Asia Argento : Les Enfants terribles

Jean-François Rauger - 30 juin 2022

SCARLET DIVA Asia Argento

Elle a été une sorte d'enfant terrible du cinéma international. Elle a incarné de frêles et ambigües ingénues passant à travers le miroir dans les films démentiels de son père Dario Argento (Trauma, Le Syndrome de Stendhal, Le Fantôme de l'Opéra). Elle a su inspirer Abel Ferrara pour l'un de ses plus beaux titres, New Rose Hotel. On l'a vue dans des œuvres signées Patrice Chéreau, Olivier Assayas, Bertrand Bonello, Catherine Breillat, Gus Van Sant, Sofia Coppola, George Romero. Mais Asia Argento est aussi une cinéaste qui, en trois longs métrages, a réussi à imposer un style et un regard personnels, que ce soit dans deux titres, Scarlet Diva (2000) et L'Incomprise (2014), où l'on devine une tentation autobiographique, ou dans Le Livre de Jérémie, adaptation, en 2004, du roman de J.T. Leroy/Laura Albert.

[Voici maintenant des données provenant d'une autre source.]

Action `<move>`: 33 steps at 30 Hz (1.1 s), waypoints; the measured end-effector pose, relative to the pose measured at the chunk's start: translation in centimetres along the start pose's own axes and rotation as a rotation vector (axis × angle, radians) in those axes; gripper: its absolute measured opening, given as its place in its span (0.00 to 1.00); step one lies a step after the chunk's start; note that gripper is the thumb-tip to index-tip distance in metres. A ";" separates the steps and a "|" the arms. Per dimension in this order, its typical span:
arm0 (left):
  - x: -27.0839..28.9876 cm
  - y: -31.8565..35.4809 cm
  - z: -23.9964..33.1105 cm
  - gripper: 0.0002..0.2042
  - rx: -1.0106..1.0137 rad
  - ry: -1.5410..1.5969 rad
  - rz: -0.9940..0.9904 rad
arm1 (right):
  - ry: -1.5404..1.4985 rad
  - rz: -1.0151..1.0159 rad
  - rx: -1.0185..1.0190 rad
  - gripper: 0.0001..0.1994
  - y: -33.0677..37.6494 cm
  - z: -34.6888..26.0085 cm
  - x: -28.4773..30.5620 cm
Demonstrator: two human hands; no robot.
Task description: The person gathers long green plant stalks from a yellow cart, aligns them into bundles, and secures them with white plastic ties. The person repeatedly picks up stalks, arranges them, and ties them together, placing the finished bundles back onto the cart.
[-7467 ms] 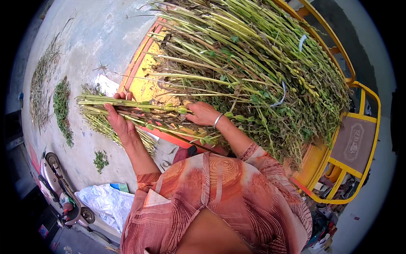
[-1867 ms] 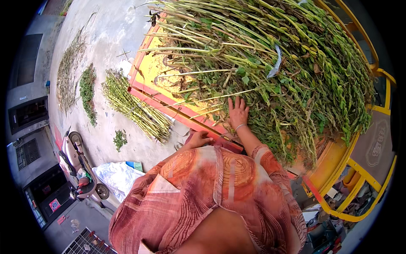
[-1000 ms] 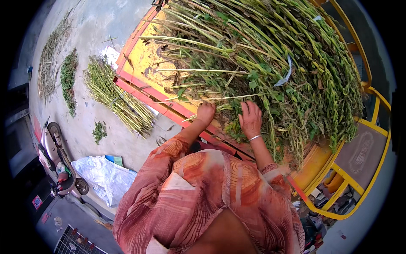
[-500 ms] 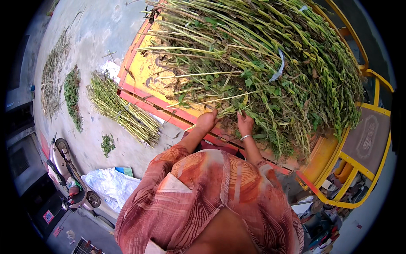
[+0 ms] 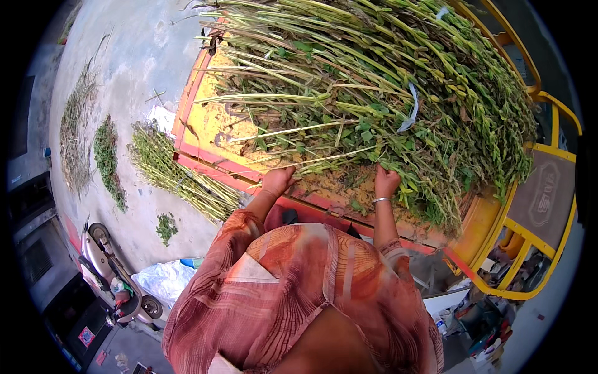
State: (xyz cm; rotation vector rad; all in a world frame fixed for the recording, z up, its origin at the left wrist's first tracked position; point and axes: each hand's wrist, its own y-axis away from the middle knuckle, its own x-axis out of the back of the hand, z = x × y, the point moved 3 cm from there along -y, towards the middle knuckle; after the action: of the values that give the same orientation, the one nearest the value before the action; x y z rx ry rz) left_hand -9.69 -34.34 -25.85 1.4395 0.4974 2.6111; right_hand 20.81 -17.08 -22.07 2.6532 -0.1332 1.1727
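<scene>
A large heap of long green plant stalks point(image 5: 349, 68), with leaves and pods crowding their right ends, lies on a yellow cart bed point(image 5: 218, 134). My left hand point(image 5: 278, 181) is closed around the pale lower end of a stalk point(image 5: 336, 157) at the bed's red near edge. To the right, my right hand point(image 5: 387, 182), with a bracelet at its wrist, is closed at the leafy near side of the heap. Its fingers seem to grip leafy stalks, partly hidden by the leaves. Between my hands, dry crumbs and leaf bits cover the bed.
A tied bundle of stalks point(image 5: 180, 171) lies on the concrete at left, beyond it a green leafy pile point(image 5: 107, 162) and dry stems point(image 5: 78, 137). A scooter point(image 5: 121, 274) stands lower left near a white plastic sheet point(image 5: 162, 280). Yellow railings point(image 5: 529, 249) bound the cart's right.
My hands have moved apart: the left went left toward the stalk ends, the right went right along the leafy side. More of the littered bed shows between them.
</scene>
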 end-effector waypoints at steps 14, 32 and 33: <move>2.4 -3.0 -3.9 0.12 0.081 -0.230 -0.028 | -0.046 -0.004 0.070 0.19 -0.8 0.5 -0.4; 1.9 -9.3 -3.1 0.09 0.107 -0.423 -0.307 | 0.082 -0.130 -0.036 0.15 -2.1 -1.0 0.0; 2.1 -9.1 -3.0 0.09 0.065 -0.433 -0.269 | 0.077 -0.119 -0.055 0.16 -1.7 -1.3 0.3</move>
State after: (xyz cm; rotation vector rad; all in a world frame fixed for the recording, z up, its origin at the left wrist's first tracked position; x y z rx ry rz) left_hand -13.84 -25.89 -28.71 1.7532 0.6656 2.0187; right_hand 20.37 -15.06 -21.30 2.5269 0.0068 1.2124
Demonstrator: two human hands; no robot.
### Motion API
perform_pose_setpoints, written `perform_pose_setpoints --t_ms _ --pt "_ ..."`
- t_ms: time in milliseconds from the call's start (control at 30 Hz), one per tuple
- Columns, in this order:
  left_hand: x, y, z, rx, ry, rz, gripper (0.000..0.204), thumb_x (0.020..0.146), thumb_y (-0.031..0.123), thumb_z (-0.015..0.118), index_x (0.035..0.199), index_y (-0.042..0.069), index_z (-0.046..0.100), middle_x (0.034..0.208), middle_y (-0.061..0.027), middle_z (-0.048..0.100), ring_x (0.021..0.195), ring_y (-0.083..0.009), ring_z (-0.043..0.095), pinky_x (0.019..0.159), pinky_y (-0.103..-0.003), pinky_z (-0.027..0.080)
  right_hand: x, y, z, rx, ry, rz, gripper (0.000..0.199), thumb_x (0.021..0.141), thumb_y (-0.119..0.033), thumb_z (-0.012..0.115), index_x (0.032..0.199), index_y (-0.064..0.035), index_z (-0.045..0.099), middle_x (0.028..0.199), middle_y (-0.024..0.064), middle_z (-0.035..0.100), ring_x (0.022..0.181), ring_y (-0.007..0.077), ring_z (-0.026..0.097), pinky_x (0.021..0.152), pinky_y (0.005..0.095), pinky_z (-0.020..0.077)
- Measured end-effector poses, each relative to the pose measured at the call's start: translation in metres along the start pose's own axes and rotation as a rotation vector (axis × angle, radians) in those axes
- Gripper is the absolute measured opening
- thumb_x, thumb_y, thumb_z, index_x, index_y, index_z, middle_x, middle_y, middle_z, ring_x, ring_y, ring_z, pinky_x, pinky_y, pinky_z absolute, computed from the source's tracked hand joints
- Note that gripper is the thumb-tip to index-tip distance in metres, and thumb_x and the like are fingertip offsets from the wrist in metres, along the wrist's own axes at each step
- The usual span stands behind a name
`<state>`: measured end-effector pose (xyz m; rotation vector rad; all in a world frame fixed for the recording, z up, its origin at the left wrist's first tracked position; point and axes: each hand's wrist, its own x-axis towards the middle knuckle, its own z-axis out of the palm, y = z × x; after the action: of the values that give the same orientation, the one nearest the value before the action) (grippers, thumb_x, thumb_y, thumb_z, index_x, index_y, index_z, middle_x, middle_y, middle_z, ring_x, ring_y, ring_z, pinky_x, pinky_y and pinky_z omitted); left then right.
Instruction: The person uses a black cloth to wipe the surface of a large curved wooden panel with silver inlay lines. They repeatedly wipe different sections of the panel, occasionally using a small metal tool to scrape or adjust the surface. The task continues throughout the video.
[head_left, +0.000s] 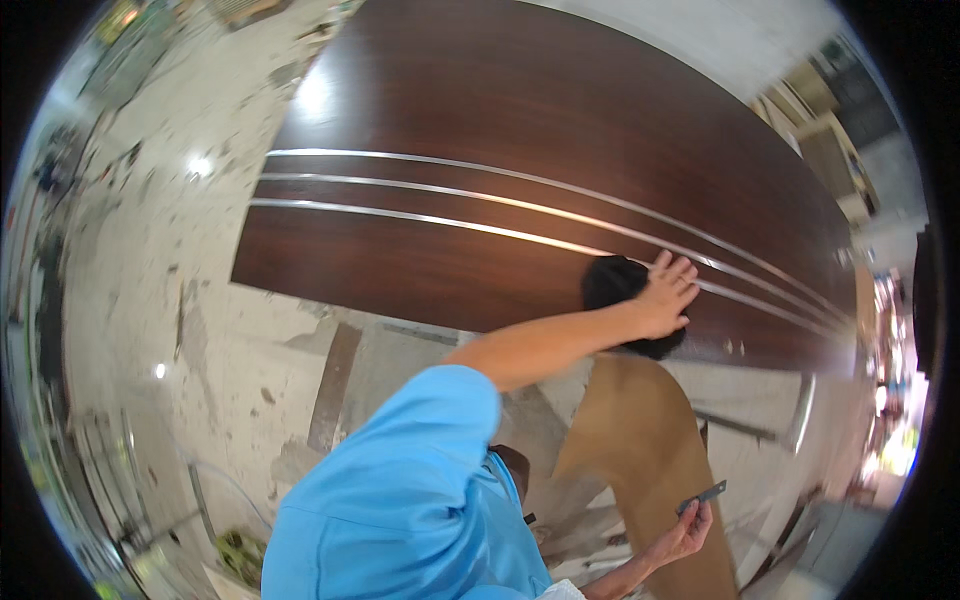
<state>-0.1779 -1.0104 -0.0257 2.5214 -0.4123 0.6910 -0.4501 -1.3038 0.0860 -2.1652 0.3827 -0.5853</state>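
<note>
A dark brown wood-grain panel (pixel 480 90) with three thin silvery strips (pixel 470 192) along its length lies in front of me. My left hand (pixel 664 298) rests on a black cloth (pixel 612 283) at the panel's near edge. Its fingers are spread, their tips by the lowest strip. My right hand (pixel 684 538) is lower right, away from the panel, fingers closed round a small flat grey tool (pixel 708 494) with a hole near one end. I cannot tell exactly what kind of tool it is. The left arm, in a light blue sleeve, reaches across to the right.
Below the panel's near edge hangs or stands a curved tan sheet (pixel 640 420). Metal support legs (pixel 803 412) show under the panel at the right. The pale floor (pixel 150 250) is stained. Wooden boxes (pixel 835 165) stand beyond the far right, and metal frames (pixel 110 470) at the left.
</note>
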Motion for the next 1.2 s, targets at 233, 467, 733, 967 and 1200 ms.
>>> perform_pose_setpoints --t_ms 233,467,733,967,1200 --pt "-0.2 -0.271 -0.274 0.88 0.221 -0.78 0.049 0.099 0.038 0.061 0.138 0.008 0.058 0.146 -0.0191 0.055 0.141 -0.0418 0.047 0.109 -0.065 0.038 0.026 -0.032 0.126 0.395 -0.588 0.133 0.016 0.097 -0.006 0.071 0.109 0.0041 0.069 0.097 0.0056 0.067 0.088 0.0135 0.061 0.08 0.0283 0.0503" --pt "-0.28 -0.258 -0.349 1.002 0.366 -1.373 0.069 0.106 0.048 0.049 0.154 -0.001 0.046 0.162 -0.0268 0.042 0.152 -0.0458 0.035 0.124 -0.065 0.021 0.031 -0.072 0.226 0.639 -1.028 -0.046 0.011 0.092 0.002 0.074 0.101 0.0026 0.069 0.095 0.0049 0.068 0.083 0.0135 0.062 0.075 0.0276 0.0516" --pt "-0.339 -0.225 -0.369 0.904 0.335 -1.324 0.065 0.105 0.045 0.054 0.154 0.003 0.049 0.164 -0.0206 0.042 0.153 -0.0402 0.037 0.124 -0.062 0.024 -0.015 -0.164 0.299 0.62 -1.122 -0.245 0.004 0.096 -0.001 0.071 0.099 0.0015 0.07 0.093 0.0032 0.067 0.082 0.0103 0.061 0.073 0.0252 0.0494" --pt "-0.391 -0.273 -0.466 -0.702 0.347 -1.539 0.046 0.105 0.033 0.059 0.139 0.002 0.061 0.108 -0.0095 0.072 0.093 -0.0175 0.069 0.079 -0.034 0.056 -0.128 -0.224 0.385 0.653 -0.882 -0.145 0.015 0.1 -0.007 0.072 0.109 0.0048 0.071 0.094 0.0063 0.071 0.08 0.0107 0.062 0.07 0.0262 0.0497" --pt "-0.393 -0.273 -0.462 -0.875 0.398 -1.57 0.041 0.106 0.029 0.058 0.134 0.0 0.064 0.099 0.0012 0.064 0.086 -0.0068 0.058 0.074 -0.026 0.049 -0.151 -0.23 0.389 0.275 -0.671 -0.255 0.019 0.102 -0.013 0.072 0.112 0.0027 0.073 0.093 0.0066 0.072 0.08 0.0106 0.063 0.07 0.026 0.0516"
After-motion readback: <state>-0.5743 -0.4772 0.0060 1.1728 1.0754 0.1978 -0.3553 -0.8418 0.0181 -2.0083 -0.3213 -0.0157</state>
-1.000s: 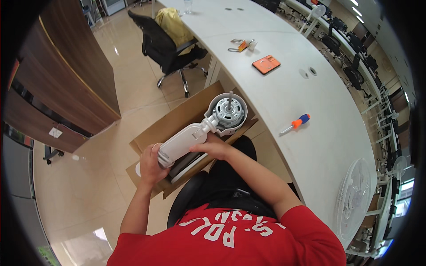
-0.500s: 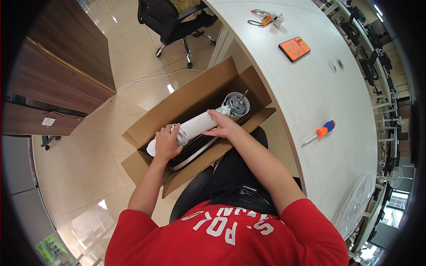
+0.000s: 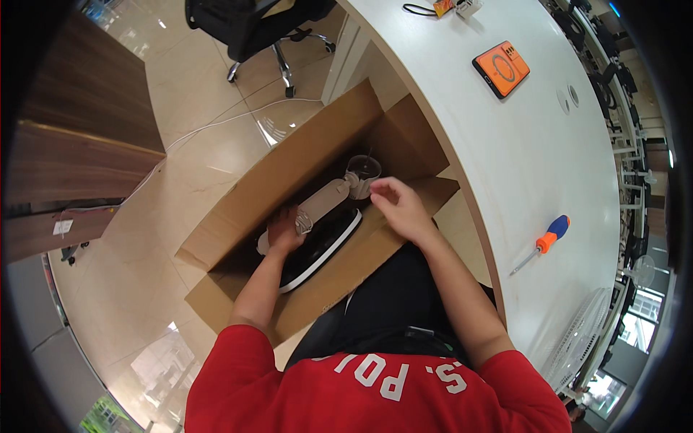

Scarlet Diva, son premier long métrage, semble relever de l'autofiction, en tout cas de l'autoportrait. Asia Argento y tient le rôle d'une comédienne saisie sur le vif, entre son travail, ses passions, ses amours, une star en devenir déchirée entre une existence déréglée et des aspirations peut-être hors d'atteinte. C'est une sorte de journal intime impudique et rageur, de chronique à clefs sur un demi-monde qui fut celui du show-business dans les années 1990. La cinéaste s'y révèle une véritable artiste écorchée vive, triviale et profondément romantique. Dès son premier film, Asia Argento imposait la singularité d'un regard, celle d'une réalisatrice en quête d'expériences fortes et d'absolu. Le Livre de Jérémie et L'Incomprise s'emparent du motif de l'enfance, mais une enfance malmenée, découvrant l'âpreté d'un monde réel et adulte sans pitié, ni indulgence. Certes, Le Livre de Jérémie organise une descente aux enfers particulièrement âpre, le portrait d'une Amérique de déclassés et de perdants. Mais c'est aussi une vision cauchemardesque des rapports filiaux, le profond rejet de l'idée de famille comme structure protectrice. L'Incomprise, réalisé dix ans plus tard, semble proposer un regard moins terrible, plus léger en apparence. L'histoire de cette petite fille, (interprétée par une jeune comédienne incroyable, Giulia Salerno) ballotée entre deux parents séparés, mal aimée, errant dans la Rome des années 1980, devient le prétexte à une série de situations où le pathétique se mêle à une forme de burlesque, où le naturalisme se nourrit d'une cocasserie qui fait partie de la vie elle-même. On a produit beaucoup de récits de l'enfance au cinéma, mais celui-ci semble n'avoir encore jamais été conté auparavant. On peut deviner, dans ce film où des gamins saccagent un appartement au son du Requiem de Mozart, une volonté de retour à la prime jeunesse par la cinéaste elle-même. Comme une manière de mettre à nu et d'exorciser avec élégance d'intimes blessures.


Jean-François Rauger est directeur de la programmation à la Cinémathèque française.